Adjusted Pre-Tax Profit Drops At HSBC's Private Bank

Tom Burroughes, Group Editor, 3 May 2016


Adjusted pre-tax profit at the private banking arm of HSBC fell in the first quarter of 2016.

HSBC today logged adjusted pre-tax profit of $112 million for its private banking arm in the first three months of this year, down from $181 million a year earlier.

For the whole of HSBC, adjusted pre-tax profits in Q1 were $5.4 billion, which was $1.2 billion or 18 per cent lower than for a year earlier. This was primarily driven by lower revenue and higher loan impairment charges, whilst operating expenses were broadly unchanged, it said in a statement today.

At around 10:00 local time in London, shares in the bank were unchanged. 
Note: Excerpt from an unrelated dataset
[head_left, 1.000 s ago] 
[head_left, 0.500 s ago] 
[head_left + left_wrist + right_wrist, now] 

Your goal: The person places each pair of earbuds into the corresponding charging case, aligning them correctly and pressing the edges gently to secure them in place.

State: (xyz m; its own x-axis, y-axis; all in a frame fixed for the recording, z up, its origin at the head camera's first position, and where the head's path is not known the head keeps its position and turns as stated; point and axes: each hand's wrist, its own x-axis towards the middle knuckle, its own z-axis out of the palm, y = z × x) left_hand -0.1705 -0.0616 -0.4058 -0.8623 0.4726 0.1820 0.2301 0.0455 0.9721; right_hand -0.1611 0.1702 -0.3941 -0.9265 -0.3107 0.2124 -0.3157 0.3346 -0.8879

Within global private banking, revenue fell by $100 million or 15 per cent, driven by lower brokerage and trading activity in both Europe and Asia, reflecting adverse market sentiment in unfavourable market conditions.

However, in the quarter, HSBC continued to grow the parts of the business that fit its "desired model" of private banking, attracting net new money of $4 billion, notably in the UK, partly offset by net outflows in Hong Kong, it said.

Graham Spooner, investment research analyst at The Share Centre, said: “HSBC’s CEO Stuart Gulliver noted that despite profits being down against a very strong first quarter of 2015, the company ‘increased market share in many of the product areas that are critical to our strategy’. Alongside this, investors should appreciate that the dividend was not axed, as many analysts had feared, and was held at 10 cents per share. This was another sign that the group’s results were not as bad as they could've been."
“Income seekers in the banking sector have been hit hard in recent years.  HSBC has remained a significant payer and though progress may continue to be slow in the face of many challenges, the shares could be a better option than other banks. The company is viewed as being more conservatively managed with a superior balance sheet and deposits. HSBC has a diverse mix of business and geographical spread, and in the present climate we recommend the company as a ‘buy’ for contrarian investors, but recommend building a holding over timem," Spooner said.